Our patient did not have the classical features of ruptured uterus. She only had tachycardia which persisted. Moreover there was no free fluid in the peritoneum as well as no excessive bleeding vaginally. Only about 3 hours after the delivery of placenta she started complaining of left iliac fossa pain. Silent rupture such as this case may easily be missed if not for a high index of suspicion. A similar case is reported by Cash et al (6). Clinicians should be aware of the fact that even in unscarred uterus in primigravida and with use of lower dose of misoprostol uterine rupture can occur.
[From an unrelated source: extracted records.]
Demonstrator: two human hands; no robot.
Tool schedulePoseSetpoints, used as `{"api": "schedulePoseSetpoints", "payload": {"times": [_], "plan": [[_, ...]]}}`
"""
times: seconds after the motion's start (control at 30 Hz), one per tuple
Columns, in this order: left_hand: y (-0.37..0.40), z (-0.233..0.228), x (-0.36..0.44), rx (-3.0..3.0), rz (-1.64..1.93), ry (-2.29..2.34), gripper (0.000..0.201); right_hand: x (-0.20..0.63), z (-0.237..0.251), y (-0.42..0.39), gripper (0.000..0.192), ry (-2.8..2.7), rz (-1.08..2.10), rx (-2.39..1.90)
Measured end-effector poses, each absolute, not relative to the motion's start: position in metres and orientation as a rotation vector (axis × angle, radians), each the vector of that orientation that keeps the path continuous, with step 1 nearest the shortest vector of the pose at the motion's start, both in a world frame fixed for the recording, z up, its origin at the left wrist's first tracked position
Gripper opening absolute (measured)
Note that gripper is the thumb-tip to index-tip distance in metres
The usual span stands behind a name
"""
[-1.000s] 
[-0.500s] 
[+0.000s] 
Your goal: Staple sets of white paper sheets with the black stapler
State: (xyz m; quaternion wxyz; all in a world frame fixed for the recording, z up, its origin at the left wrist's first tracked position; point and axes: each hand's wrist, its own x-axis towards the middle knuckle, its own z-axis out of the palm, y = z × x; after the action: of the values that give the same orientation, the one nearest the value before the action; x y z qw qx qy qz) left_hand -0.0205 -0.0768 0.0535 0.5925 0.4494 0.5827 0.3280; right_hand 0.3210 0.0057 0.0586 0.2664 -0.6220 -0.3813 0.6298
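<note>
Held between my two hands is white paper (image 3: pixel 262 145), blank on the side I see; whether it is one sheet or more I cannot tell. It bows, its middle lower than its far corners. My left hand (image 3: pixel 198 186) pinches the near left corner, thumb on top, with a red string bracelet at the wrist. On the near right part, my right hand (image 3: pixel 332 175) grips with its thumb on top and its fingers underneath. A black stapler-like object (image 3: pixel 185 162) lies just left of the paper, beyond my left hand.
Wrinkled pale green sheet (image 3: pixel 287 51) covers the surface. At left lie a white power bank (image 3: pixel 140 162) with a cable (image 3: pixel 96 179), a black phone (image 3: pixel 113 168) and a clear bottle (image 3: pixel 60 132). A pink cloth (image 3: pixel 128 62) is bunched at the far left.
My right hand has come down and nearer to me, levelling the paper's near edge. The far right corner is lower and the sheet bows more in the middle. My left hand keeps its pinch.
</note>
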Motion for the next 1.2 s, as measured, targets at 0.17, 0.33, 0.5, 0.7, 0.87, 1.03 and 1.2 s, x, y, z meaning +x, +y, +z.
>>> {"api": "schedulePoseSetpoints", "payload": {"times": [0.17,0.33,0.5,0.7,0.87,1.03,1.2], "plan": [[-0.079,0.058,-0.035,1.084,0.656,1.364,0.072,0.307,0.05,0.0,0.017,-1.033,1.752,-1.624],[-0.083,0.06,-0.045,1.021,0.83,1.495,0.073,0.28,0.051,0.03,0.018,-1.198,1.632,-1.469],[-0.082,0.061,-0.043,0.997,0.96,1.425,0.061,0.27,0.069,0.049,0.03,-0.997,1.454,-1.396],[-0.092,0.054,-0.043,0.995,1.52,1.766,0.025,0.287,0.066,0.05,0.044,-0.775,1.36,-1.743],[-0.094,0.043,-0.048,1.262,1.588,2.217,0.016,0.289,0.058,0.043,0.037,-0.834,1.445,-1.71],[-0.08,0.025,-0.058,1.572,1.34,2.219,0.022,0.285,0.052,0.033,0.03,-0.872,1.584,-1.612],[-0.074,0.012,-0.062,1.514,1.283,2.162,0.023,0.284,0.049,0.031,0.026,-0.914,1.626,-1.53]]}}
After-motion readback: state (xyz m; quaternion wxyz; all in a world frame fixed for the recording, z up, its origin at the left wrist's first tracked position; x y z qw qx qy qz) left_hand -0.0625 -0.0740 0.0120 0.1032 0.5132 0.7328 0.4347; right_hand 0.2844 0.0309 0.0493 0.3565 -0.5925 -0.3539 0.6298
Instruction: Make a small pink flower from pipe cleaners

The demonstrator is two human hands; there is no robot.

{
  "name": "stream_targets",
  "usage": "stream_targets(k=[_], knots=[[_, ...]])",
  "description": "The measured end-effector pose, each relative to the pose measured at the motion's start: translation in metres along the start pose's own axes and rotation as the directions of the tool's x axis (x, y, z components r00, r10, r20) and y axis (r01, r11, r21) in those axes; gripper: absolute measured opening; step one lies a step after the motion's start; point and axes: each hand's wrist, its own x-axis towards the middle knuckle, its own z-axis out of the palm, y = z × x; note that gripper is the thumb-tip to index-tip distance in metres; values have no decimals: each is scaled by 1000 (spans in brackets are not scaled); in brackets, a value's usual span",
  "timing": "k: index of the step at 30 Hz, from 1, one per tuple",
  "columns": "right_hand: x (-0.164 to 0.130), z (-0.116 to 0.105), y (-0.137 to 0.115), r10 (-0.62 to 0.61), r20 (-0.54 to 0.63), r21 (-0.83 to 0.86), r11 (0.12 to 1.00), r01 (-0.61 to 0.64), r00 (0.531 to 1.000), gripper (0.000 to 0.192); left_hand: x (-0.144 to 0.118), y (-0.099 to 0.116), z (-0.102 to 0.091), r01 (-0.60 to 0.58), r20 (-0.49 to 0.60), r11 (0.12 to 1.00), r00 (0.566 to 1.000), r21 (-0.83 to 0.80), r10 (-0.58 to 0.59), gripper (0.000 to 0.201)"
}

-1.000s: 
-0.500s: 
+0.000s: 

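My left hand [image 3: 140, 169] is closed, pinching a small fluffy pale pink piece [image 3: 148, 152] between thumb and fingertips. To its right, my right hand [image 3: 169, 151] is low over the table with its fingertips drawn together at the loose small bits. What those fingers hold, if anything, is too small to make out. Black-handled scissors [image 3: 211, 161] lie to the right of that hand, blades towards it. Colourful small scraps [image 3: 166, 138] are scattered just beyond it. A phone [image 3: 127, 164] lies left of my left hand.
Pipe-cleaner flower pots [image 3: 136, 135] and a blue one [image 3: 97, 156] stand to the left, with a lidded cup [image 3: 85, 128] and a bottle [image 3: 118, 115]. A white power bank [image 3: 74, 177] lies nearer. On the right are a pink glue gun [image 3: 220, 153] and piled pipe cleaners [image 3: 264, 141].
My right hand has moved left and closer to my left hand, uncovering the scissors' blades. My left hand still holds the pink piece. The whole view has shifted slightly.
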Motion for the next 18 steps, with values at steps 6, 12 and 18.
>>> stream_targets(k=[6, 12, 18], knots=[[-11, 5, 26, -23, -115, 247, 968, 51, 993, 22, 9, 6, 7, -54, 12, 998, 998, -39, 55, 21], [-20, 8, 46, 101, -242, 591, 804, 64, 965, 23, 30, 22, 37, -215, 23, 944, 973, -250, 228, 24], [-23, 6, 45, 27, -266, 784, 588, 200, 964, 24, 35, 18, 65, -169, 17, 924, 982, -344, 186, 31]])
This is especially important with advanced gestation even though uterine size may correspond to lesser gestational age. Beyond 24 weeks of gestation a reduced dose of misoprostol is recommended by WHO though the exact dose and dosing interval is not specified (7). A close watch on such patients’ vital signs during and after delivery or termination of pregnancy would be invaluable and may save lives. Rupture should be a differential diagnosis in all cases where there is deterioration of maternal condition in the post partum period following use of misoprostol, even when classical signs are absent. This case reiterates that termination of pregnancies at late second and third trimesters should preferably be carried out in tertiary centre with facilities for emergency laparotomy.
Even in unscarred uterus probability of uterine rupture exists with the use of misoprostol. Dosage should be kept to the minimum and gestational age rather than the uterine size should guide the dosage. Clinical parameters like pulse and BP should not be disregarded both intrapartum and within the few hours after delivery.